Gerade das institutionalisierte Lernen in der Schule manifestiert diese Beobachtung. In unserer Gesellschaft ist Lernen etwas Ernsthaftes, das mit Arbeit zu tun hat und Spielen findet hingegen ausschließlich zum Vergnügen statt. Schau bei Dir selbst, wo bist Du spielend anzutreffen, während Deiner Arbeits- oder doch eher während Deiner Freizeit?
Wie bereits in der Schule findet auch im Berufsleben eine Trennung von Spielen und Lernen statt. Spielen erzeugt Freude und versorgt Dich mit neuer, frischer Energie. Wenn unser Gehirn etwas mit positiven Emotionen verknüpft, dann wird es sich merken, was da gerade passiert ist, um dieses positive Gefühl bald wieder zu erleben. Du kennst dieses Phänomen bereits. Der Moment, indem Du etwas verstanden oder gelernt hast, erzeugt eine enorme Freude in Dir, wie das Besiegen des Endboss im Videospiel. Dein Gehirn schüttet das Hormon Dopamin aus und verknüpft Deine positive Emotion mit dem Gelernten. So bleiben Zusammenhänge – ob nun Handlungen oder theoretische Betrachtungen – in Deinem Gedächtnis und können später wieder abgerufen werden. Spielen und lernen sind sich ähnlicher, als Du vielleicht denkst. So, wie Du spielerisch denkst und lernst, kannst Du auch spielerisch arbeiten und interessanter Weise ähnelt unsere Art wie wir spielen oft der, wie wir arbeiten. Denk nur daran, wie strukturiert und ernsthaft Du zuweilen beim Spielen, z.B. bei einer Schachpartie, bist.
Kür ist es, die eigenen mentalen Verknüpfungen zu den Informationen während des Lernens herzustellen. Wenn wir es schaffen, einen einzigartigen, mentalen Kontext zu erzeugen, wird das neu erworbene Wissen vom Kurzzeitgedächtnis ins Langzeitgedächtnis übergehen. Dies gelingt, indem wir während des Lernens mehrere unserer Sinne aktivieren, also z.B. nicht nur das Hören oder Lesen allein, sondern das Zusammenspiel unserer Sinne mit dem Lerngegenstand und unserer Person. Es ist darauf zu achten, wo sich Anknüpfungspunkte z.B. zum bisherigen Wissen oder Können bieten und was die Bedeutung des Neuen für uns darstellt.

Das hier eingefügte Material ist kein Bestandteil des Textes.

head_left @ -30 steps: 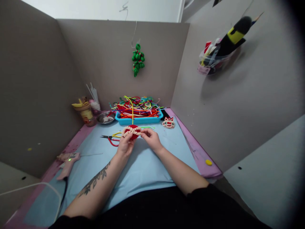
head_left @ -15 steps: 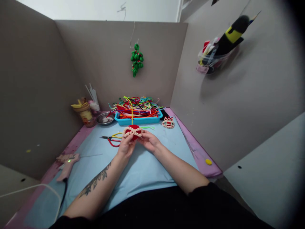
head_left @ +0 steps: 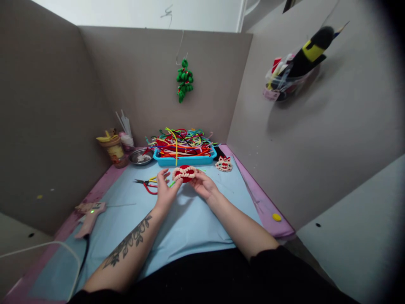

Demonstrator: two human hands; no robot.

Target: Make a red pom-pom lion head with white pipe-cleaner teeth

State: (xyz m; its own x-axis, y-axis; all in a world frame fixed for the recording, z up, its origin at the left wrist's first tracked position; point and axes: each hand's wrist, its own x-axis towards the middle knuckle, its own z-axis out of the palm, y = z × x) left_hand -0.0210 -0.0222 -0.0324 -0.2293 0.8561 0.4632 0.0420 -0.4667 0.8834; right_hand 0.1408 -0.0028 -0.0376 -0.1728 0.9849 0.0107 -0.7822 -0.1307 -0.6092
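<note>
A red oval craft piece (head_left: 184, 173) edged with cream twisted trim is held above the blue-covered table. My right hand (head_left: 203, 184) pinches its right end between thumb and fingers. At the left side, my left hand (head_left: 166, 188) has its fingers spread apart, with the thumb tip at the piece's lower left edge; whether it touches cannot be made out. Behind that hand lie scissors (head_left: 148, 184) with red and yellow handles, partly covered by it. A similar cream and red finished-looking piece (head_left: 224, 164) rests at the back right.
A blue tray (head_left: 185, 161) heaped with colourful pipe cleaners stands at the back. To its left are a metal bowl (head_left: 141, 157) and a brown cup (head_left: 115, 152). A pink glue gun (head_left: 91, 217) lies at left, its cord running forward. A yellow disc (head_left: 276, 217) sits at right.
My left hand has loosened its pinch, its fingers now spread. The red piece has shifted slightly right and turned, still in my right hand. The view has moved a little.
</note>
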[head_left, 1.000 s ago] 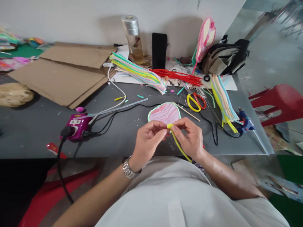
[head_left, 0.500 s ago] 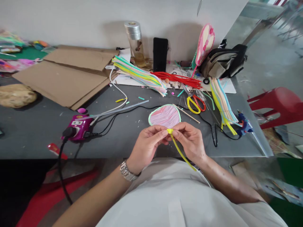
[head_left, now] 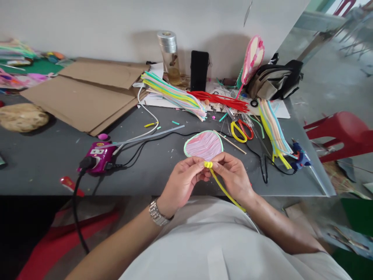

Allerdings haben nicht nur positive, sondern auch negative Gefühle diesen Effekt, denn unser Gehirn merkt sich nicht nur den Lerngegenstand besser, sondern die Emotion gleich mit, damit wir zukünftig wissen, was sich gut anfühlt und was nicht. Zudem bedeutet es, dass wir uns den Druck, die Langeweile, die Prüfungsangst von einer suboptimalen Lernumgebung mitmerken und das Gelernte schließlich nicht mehr freudig und kreativ anwenden können. Das Schaffen von Interaktionen zwischen dem Lernenden und das Auslösen von positiven Emotionen durch soziale Belohnungen oder Rückmeldungen, sind somit gute Wege, um emotionale Reaktionen auf den Lerngegenstand zu wecken. Des Weiteren ist das Erzeugen einer positiven emotionalen Reaktion entscheidend für die Verbesserung der Lernergebnisse.
Das AGES-MODELL
Dieses Modell beschreibt eindrücklich, wie eng Spielen und Lernen zusammenhängen und bricht somit mit einigen Traditionen, die wir uns in Schule, Studium und Ausbildung angeeignet haben. Optimales und somit nachhaltiges Lernen in Schule und im Beruf ist ohne spielerische Ansätze nicht möglich.
A – Attention Lerninhalte aktiv gestalten
G – Generation Viele Anknüpfungspunkte nutzen, da unser Gehirn sich auf Dauer besser Zusammenhänge merkt.
E – Emotion Das Wecken von Emotionen während des Lernens verbessert die Beibehaltung des Lerngegenstandes, denn unser Gehirn merkt sich Sachen umso besser, je emotionaler sie geprägt sind.
S – Spacing Wenn wir in größeren Abständen lernen, können wir Informationen nachhaltiger aufnehmen, als wenn wir große Mengen an Informationen am Stück aufnehmen.